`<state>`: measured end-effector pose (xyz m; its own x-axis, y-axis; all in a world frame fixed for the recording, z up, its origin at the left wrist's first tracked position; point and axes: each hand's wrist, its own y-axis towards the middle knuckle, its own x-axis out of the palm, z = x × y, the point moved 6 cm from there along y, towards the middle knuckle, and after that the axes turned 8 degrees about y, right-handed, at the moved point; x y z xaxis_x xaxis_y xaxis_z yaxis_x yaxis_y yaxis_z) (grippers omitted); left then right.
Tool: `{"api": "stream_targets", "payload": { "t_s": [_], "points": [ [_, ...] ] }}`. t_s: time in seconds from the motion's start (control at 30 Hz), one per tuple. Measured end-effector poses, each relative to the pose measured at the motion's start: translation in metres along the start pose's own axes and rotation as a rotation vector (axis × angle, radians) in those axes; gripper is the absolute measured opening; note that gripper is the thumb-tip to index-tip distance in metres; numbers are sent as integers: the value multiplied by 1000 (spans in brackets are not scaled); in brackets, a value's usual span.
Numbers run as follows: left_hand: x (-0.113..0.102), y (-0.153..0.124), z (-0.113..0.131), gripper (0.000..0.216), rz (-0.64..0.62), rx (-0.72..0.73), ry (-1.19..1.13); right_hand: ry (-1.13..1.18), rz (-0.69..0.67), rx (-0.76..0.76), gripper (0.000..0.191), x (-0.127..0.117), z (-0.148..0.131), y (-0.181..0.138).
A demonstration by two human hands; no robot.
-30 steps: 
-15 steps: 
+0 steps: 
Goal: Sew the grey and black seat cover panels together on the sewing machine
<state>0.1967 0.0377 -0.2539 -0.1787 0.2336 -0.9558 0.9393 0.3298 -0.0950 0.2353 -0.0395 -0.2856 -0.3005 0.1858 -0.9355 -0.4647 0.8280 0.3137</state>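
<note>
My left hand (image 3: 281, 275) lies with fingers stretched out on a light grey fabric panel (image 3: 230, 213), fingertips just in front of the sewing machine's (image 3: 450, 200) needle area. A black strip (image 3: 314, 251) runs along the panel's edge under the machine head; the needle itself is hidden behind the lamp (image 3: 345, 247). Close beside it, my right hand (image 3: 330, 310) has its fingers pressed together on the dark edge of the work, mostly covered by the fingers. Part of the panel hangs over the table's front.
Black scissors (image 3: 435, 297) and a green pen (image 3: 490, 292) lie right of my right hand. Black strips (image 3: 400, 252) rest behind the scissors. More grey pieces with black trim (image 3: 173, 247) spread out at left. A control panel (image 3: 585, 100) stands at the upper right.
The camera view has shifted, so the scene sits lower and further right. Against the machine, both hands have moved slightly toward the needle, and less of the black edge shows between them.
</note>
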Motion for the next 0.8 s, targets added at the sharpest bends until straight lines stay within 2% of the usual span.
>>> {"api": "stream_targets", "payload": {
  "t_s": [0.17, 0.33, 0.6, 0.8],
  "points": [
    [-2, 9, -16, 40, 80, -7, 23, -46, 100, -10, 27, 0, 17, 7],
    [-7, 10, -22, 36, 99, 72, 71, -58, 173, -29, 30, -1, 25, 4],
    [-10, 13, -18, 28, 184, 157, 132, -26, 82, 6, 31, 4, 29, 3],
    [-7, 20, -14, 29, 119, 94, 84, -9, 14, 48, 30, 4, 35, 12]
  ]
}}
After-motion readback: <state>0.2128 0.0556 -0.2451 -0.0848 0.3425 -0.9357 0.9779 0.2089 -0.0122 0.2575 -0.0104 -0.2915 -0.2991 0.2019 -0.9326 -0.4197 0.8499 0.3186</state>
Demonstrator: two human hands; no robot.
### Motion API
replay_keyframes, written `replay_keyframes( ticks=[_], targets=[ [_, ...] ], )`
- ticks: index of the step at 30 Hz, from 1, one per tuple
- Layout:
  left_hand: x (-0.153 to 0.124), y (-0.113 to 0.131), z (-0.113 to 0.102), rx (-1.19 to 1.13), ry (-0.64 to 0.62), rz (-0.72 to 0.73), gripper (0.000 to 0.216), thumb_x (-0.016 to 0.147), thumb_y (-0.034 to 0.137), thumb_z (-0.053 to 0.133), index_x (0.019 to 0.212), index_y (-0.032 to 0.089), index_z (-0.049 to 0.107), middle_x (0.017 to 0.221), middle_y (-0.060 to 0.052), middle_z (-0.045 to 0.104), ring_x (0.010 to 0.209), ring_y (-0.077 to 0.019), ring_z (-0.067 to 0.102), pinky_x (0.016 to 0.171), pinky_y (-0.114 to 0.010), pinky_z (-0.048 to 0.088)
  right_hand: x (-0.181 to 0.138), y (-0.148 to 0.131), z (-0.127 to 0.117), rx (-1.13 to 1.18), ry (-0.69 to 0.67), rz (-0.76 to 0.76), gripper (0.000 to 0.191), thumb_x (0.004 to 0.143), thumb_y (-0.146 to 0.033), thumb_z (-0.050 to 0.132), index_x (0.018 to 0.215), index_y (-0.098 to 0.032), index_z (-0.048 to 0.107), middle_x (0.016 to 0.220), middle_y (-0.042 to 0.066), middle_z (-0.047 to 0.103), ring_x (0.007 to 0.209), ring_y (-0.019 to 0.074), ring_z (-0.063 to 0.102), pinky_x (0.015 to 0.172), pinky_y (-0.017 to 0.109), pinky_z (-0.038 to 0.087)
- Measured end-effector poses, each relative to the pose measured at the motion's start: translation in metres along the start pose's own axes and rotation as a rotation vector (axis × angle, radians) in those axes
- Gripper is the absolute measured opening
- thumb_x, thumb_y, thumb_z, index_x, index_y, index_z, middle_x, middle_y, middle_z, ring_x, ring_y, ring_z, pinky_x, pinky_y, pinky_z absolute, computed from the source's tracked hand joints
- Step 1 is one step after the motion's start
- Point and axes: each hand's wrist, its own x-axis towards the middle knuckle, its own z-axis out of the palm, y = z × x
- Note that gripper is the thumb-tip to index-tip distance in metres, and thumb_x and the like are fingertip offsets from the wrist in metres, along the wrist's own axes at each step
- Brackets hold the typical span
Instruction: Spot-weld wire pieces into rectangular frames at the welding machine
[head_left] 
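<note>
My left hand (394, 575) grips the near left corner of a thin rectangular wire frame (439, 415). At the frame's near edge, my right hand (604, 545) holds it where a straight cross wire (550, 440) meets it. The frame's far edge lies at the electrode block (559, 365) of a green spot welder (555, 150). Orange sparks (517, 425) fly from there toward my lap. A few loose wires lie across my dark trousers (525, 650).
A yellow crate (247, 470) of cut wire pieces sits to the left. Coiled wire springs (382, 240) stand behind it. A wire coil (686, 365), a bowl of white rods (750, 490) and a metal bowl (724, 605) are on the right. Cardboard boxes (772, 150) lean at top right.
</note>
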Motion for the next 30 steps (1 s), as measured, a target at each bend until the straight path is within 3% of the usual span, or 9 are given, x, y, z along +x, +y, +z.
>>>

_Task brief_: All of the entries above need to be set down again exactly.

_Answer space_:
`<state>`: measured end-effector pose (xyz m; its own x-axis, y-axis; all in a world frame fixed for the recording, z up, its origin at the left wrist's first tracked position; point and axes: each hand's wrist, its own y-axis towards the middle knuckle, its own x-axis out of the palm, z = x × y, the point moved 6 cm from there along y, towards the middle knuckle, and after that the axes turned 8 degrees about y, right-handed, at the moved point; x y z xaxis_x xaxis_y xaxis_z yaxis_x yaxis_y yaxis_z) (grippers omitted); left then right.
Tool: `{"api": "stream_targets", "payload": { "t_s": [_], "points": [ [_, ...] ] }}`. t_s: time in seconds from the motion's start (control at 30 Hz), one per tuple. Measured end-effector poses, each relative to the pose measured at the motion's start: translation in metres along the start pose's own axes and rotation as a rotation vector (axis × angle, radians) in those axes; gripper is the absolute measured opening; note that gripper is the thumb-tip to index-tip distance in metres; numbers are sent as integers: the value multiplied by 1000 (spans in brackets are not scaled); in brackets, a value's usual span.
Numbers run as follows: left_hand: x (-0.113..0.102), y (-0.153..0.124), z (-0.113..0.131), gripper (0.000..0.216), rz (-0.64..0.62), rx (-0.72..0.73), ry (-1.19..1.13); right_hand: ry (-1.13..1.18), rz (-0.69..0.67), rx (-0.76..0.76), gripper (0.000..0.191), x (-0.127..0.117), z (-0.148..0.131), y (-0.181..0.138).
A demonstration by two human hands; no robot.
-30 steps: 
-15 steps: 
+0 steps: 
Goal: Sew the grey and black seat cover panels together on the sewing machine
<state>0.1967 0.0377 -0.2539 -0.1787 0.2336 -0.9558 0.9393 0.3298 -0.0950 0.2353 -0.0395 -0.2856 -0.3005 0.1858 -0.9355 -0.4647 0.8280 0.3137</state>
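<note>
My left hand (image 3: 281, 275) lies with fingers stretched out on a light grey fabric panel (image 3: 230, 213), fingertips just in front of the sewing machine's (image 3: 450, 200) needle area. A black strip (image 3: 314, 251) runs along the panel's edge under the machine head; the needle itself is hidden behind the lamp (image 3: 345, 247). Close beside it, my right hand (image 3: 330, 310) has its fingers pressed together on the dark edge of the work, mostly covered by the fingers. Part of the panel hangs over the table's front.
Black scissors (image 3: 435, 297) and a green pen (image 3: 490, 292) lie right of my right hand. Black strips (image 3: 400, 252) rest behind the scissors. More grey pieces with black trim (image 3: 173, 247) spread out at left. A control panel (image 3: 585, 100) stands at the upper right.
The camera view has shifted, so the scene sits lower and further right. Against the machine, both hands have moved slightly toward the needle, and less of the black edge shows between them.
</note>
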Motion for the next 0.8 s, targets added at the sharpest bends until straight lines stay within 2% of the usual span.
>>> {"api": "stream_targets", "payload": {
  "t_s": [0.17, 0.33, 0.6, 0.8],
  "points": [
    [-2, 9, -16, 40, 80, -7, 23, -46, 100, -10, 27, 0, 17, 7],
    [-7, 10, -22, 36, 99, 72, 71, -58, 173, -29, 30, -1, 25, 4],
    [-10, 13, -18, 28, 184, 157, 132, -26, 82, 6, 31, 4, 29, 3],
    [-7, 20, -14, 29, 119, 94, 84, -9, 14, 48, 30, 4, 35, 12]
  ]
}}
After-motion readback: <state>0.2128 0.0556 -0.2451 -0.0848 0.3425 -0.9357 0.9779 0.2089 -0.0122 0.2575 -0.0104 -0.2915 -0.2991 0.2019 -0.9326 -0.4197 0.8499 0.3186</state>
Demonstrator: two human hands; no robot.
### Motion API
replay_keyframes, written `replay_keyframes( ticks=[_], targets=[ [_, ...] ], )`
- ticks: index of the step at 30 Hz, from 1, one per tuple
- Layout:
  left_hand: x (-0.153 to 0.124), y (-0.113 to 0.131), z (-0.113 to 0.102), rx (-1.19 to 1.13), ry (-0.64 to 0.62), rz (-0.72 to 0.73), gripper (0.000 to 0.216), thumb_x (-0.016 to 0.147), thumb_y (-0.034 to 0.137), thumb_z (-0.053 to 0.133), index_x (0.019 to 0.212), index_y (-0.032 to 0.089), index_z (-0.049 to 0.107), middle_x (0.017 to 0.221), middle_y (-0.060 to 0.052), middle_z (-0.045 to 0.104), ring_x (0.010 to 0.209), ring_y (-0.077 to 0.019), ring_z (-0.067 to 0.102), pinky_x (0.016 to 0.171), pinky_y (-0.114 to 0.010), pinky_z (-0.048 to 0.088)
  right_hand: x (-0.181 to 0.138), y (-0.148 to 0.131), z (-0.127 to 0.117), rx (-1.13 to 1.18), ry (-0.69 to 0.67), rz (-0.76 to 0.76), gripper (0.000 to 0.191), thumb_x (0.004 to 0.143), thumb_y (-0.146 to 0.033), thumb_z (-0.050 to 0.132), index_x (0.018 to 0.215), index_y (-0.098 to 0.032), index_z (-0.048 to 0.107), middle_x (0.016 to 0.220), middle_y (-0.042 to 0.066), middle_z (-0.047 to 0.103), ring_x (0.007 to 0.209), ring_y (-0.019 to 0.074), ring_z (-0.063 to 0.102), pinky_x (0.015 to 0.172), pinky_y (-0.017 to 0.109), pinky_z (-0.038 to 0.087)
- Measured end-effector poses, each relative to the pose measured at the motion's start: translation in metres along the start pose's own axes and rotation as a rotation vector (axis × angle, radians) in those axes
- Gripper is the absolute measured opening
- thumb_x, thumb_y, thumb_z, index_x, index_y, index_z, middle_x, middle_y, middle_z, ring_x, ring_y, ring_z, pinky_x, pinky_y, pinky_z absolute, computed from the source's tracked hand joints
- Step 1 is one step after the motion's start
- Point and axes: each hand's wrist, its own x-axis towards the middle knuckle, its own z-axis out of the palm, y = z × x
- Note that gripper is the thumb-tip to index-tip distance in metres, and thumb_x and the like are fingertip offsets from the wrist in metres, along the wrist's own axes at each step
- Brackets hold the typical span
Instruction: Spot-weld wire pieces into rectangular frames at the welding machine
[head_left] 
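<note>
My left hand (394, 575) grips the near left corner of a thin rectangular wire frame (439, 415). At the frame's near edge, my right hand (604, 545) holds it where a straight cross wire (550, 440) meets it. The frame's far edge lies at the electrode block (559, 365) of a green spot welder (555, 150). Orange sparks (517, 425) fly from there toward my lap. A few loose wires lie across my dark trousers (525, 650).
A yellow crate (247, 470) of cut wire pieces sits to the left. Coiled wire springs (382, 240) stand behind it. A wire coil (686, 365), a bowl of white rods (750, 490) and a metal bowl (724, 605) are on the right. Cardboard boxes (772, 150) lean at top right.
</note>
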Motion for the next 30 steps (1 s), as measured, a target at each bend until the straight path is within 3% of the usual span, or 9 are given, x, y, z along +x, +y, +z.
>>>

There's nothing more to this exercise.